Communication and Culture | Topics in Communication and Culture in Comparative Perspective (Topic: South Asia through Performance)
C415 | 27304 | Seizer, S.


TuTh, 11:15 AM-12:30 PM, MJ 124
Required film screening:  Th, 7:00 PM-10:00 PM
Fulfills COLL S&H Requirement

Instructor: Susan Seizer
E-Mail: sseizer@indiana.edu
Office: Mottier Hall 150
Phone: 856-1986

This course looks at South Asian culture through the lens of
performance, and at performance through the lens of South Asian
culture. Culture and performance always exist in dialogue; our aim
here is to make that dialogue explicit, and to understand the
multiple participants in it.
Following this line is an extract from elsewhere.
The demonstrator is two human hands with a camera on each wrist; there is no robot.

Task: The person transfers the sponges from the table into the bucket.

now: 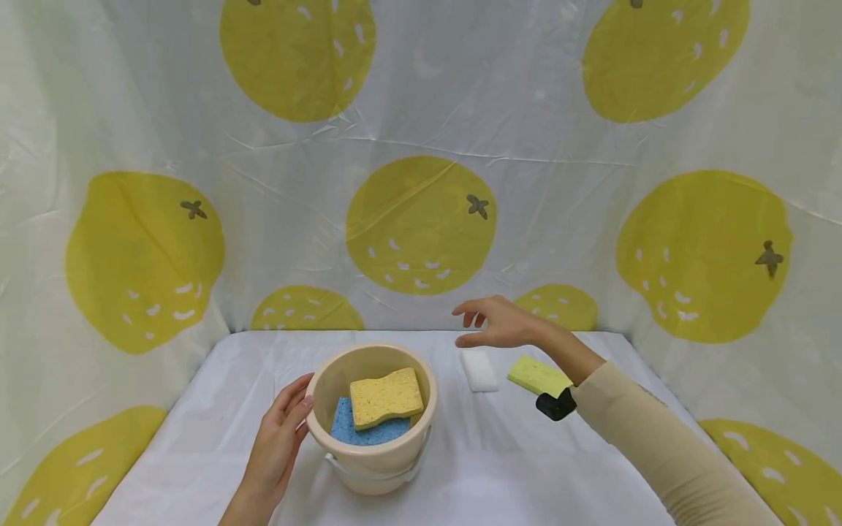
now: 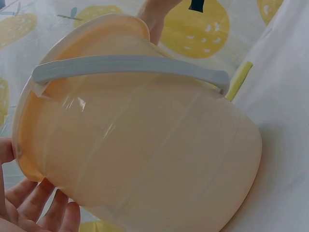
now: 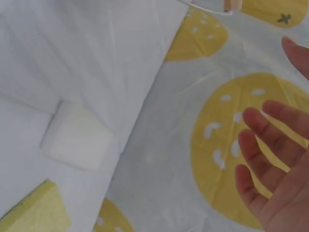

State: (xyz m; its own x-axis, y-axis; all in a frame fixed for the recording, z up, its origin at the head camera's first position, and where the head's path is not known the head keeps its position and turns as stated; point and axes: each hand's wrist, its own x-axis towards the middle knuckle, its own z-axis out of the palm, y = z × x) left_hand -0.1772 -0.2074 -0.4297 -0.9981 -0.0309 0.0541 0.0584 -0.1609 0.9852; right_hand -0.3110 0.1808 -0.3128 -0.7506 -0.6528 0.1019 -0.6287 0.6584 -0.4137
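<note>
A cream plastic bucket (image 1: 371, 475) stands on the white-covered table, its light grey handle (image 2: 130, 64) hanging down along the near side. My left hand (image 1: 276, 442) grips the rim at its left, thumb over the edge and fingers against the outer wall. Inside lies a yellow sponge (image 1: 387, 398), tilted on top of a blue sponge (image 1: 368, 432). My right hand (image 1: 503, 323) is raised in the air beyond the bucket to the right, fingers apart and holding nothing. Below it on the table lies a white sponge block (image 1: 479, 371), with a yellow-green sponge (image 1: 538, 375) to its right.
A white curtain printed with large yellow lemons (image 1: 421, 226) hangs behind the table and along both sides. The tabletop (image 1: 526, 467) ends at the back close to the curtain. A black strap (image 1: 555, 404) sits at the right sleeve's cuff.
</note>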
We will read six ethnographies of
performance in contemporary India, beginning with cultural
formations of the self and moving into increasingly complex
externalized forms. The ethnographies trace this trajectory through
a range of sites of cultural expressivity in both rural and urban
India, including: 1) daily rites of interaction that constitute self
and personhood; 2) collective ritual embodiments given life through
festivals; 3) the socio-historical development of staged theatrical
enactments of the tensions in modern identity; 4) the class politics
of the prolific Indian cinema industry; 5) and the pursuit of
globalized consumerism in the Indian advertising business. In
addition to learning from these written ethnographies, we will view
a range of films that represent South Asian culture through a broad
range of performative events (films include Gandhi; Lagaan; Salangai
Oli; Monsoon Wedding; Fire; and others).